Your task is to repeat exactly the lines below between the line holding "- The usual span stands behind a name" and the line holding "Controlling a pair", inclusive, and only those.

**DATA SEGMENT**
BEGIN

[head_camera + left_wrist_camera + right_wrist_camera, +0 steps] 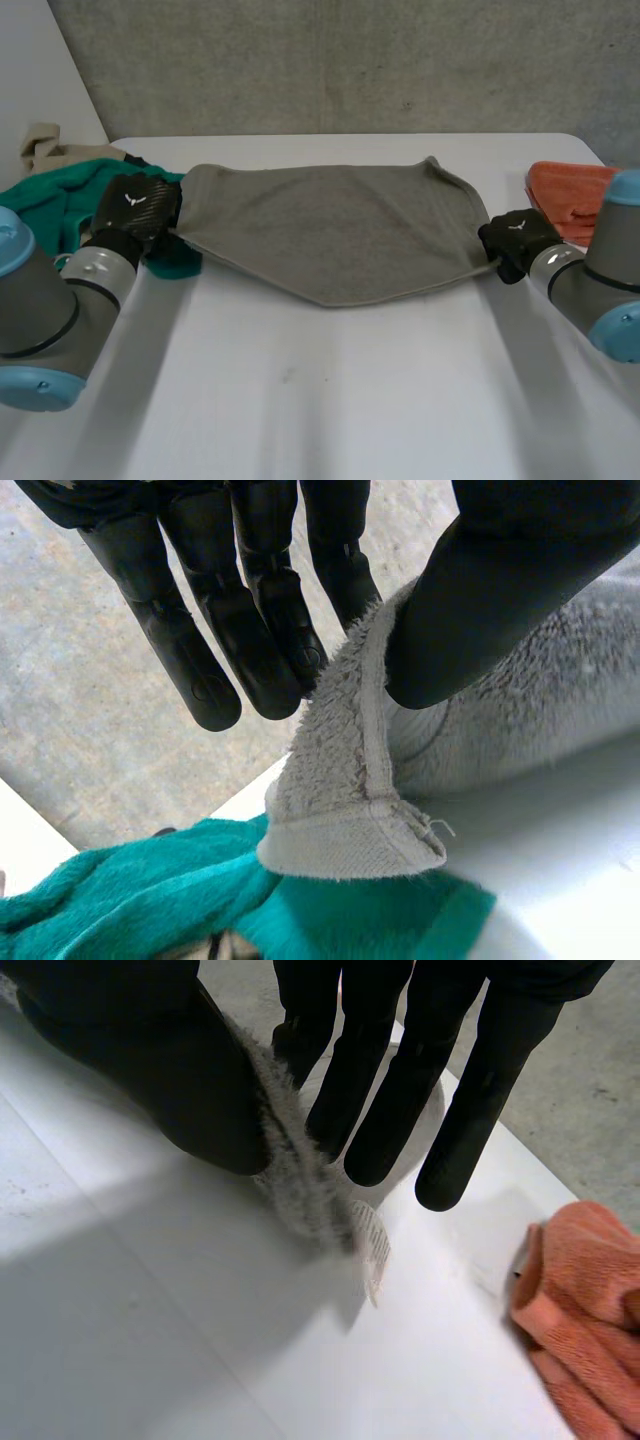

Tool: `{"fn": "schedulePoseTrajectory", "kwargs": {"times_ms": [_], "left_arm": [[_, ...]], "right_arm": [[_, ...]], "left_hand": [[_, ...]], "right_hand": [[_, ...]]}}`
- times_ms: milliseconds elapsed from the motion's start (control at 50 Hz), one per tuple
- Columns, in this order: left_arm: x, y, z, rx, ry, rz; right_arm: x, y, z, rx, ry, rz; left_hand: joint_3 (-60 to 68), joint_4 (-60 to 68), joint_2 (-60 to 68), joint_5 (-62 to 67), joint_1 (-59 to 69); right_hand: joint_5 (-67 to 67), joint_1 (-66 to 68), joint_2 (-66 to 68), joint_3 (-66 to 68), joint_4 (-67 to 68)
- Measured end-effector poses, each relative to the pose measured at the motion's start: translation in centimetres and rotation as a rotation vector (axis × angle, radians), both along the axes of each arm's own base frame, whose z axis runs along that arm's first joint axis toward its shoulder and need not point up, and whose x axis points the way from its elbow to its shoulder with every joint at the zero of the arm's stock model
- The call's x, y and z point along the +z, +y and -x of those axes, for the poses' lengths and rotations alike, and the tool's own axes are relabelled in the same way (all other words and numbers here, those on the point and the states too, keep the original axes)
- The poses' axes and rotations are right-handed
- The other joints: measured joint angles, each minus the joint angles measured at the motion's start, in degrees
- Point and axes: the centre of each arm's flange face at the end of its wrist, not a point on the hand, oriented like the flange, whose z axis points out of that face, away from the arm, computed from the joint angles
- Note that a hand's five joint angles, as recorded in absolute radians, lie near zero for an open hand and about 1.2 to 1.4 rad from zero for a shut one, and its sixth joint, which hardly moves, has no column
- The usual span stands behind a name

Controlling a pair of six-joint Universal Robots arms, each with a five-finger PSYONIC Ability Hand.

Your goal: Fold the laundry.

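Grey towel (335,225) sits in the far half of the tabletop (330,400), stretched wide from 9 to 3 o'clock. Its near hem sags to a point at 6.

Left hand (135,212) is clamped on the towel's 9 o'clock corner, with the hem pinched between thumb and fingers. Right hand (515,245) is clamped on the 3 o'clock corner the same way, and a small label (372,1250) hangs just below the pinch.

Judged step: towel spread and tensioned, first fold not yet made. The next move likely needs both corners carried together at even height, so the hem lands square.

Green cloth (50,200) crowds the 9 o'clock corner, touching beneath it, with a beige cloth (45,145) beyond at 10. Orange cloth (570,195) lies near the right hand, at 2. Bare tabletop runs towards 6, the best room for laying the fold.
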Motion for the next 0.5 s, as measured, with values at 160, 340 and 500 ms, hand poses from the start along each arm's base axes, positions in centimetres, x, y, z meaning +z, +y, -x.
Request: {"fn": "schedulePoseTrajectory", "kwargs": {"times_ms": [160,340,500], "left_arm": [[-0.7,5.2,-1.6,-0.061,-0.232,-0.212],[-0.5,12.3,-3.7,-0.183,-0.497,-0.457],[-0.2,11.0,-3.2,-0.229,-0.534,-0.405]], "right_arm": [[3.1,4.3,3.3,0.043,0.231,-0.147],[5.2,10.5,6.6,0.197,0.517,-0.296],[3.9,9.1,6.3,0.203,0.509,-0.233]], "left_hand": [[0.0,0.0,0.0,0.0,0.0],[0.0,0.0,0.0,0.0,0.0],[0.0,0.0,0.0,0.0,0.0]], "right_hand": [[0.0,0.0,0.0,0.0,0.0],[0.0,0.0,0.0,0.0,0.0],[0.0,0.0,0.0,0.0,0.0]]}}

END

**EXERCISE ANSWER**
- The usual span stands behind a name

Controlling a pair of six-joint Universal Robots arms, each with a five-finger PSYONIC Ability Hand.

This answer requires nothing more.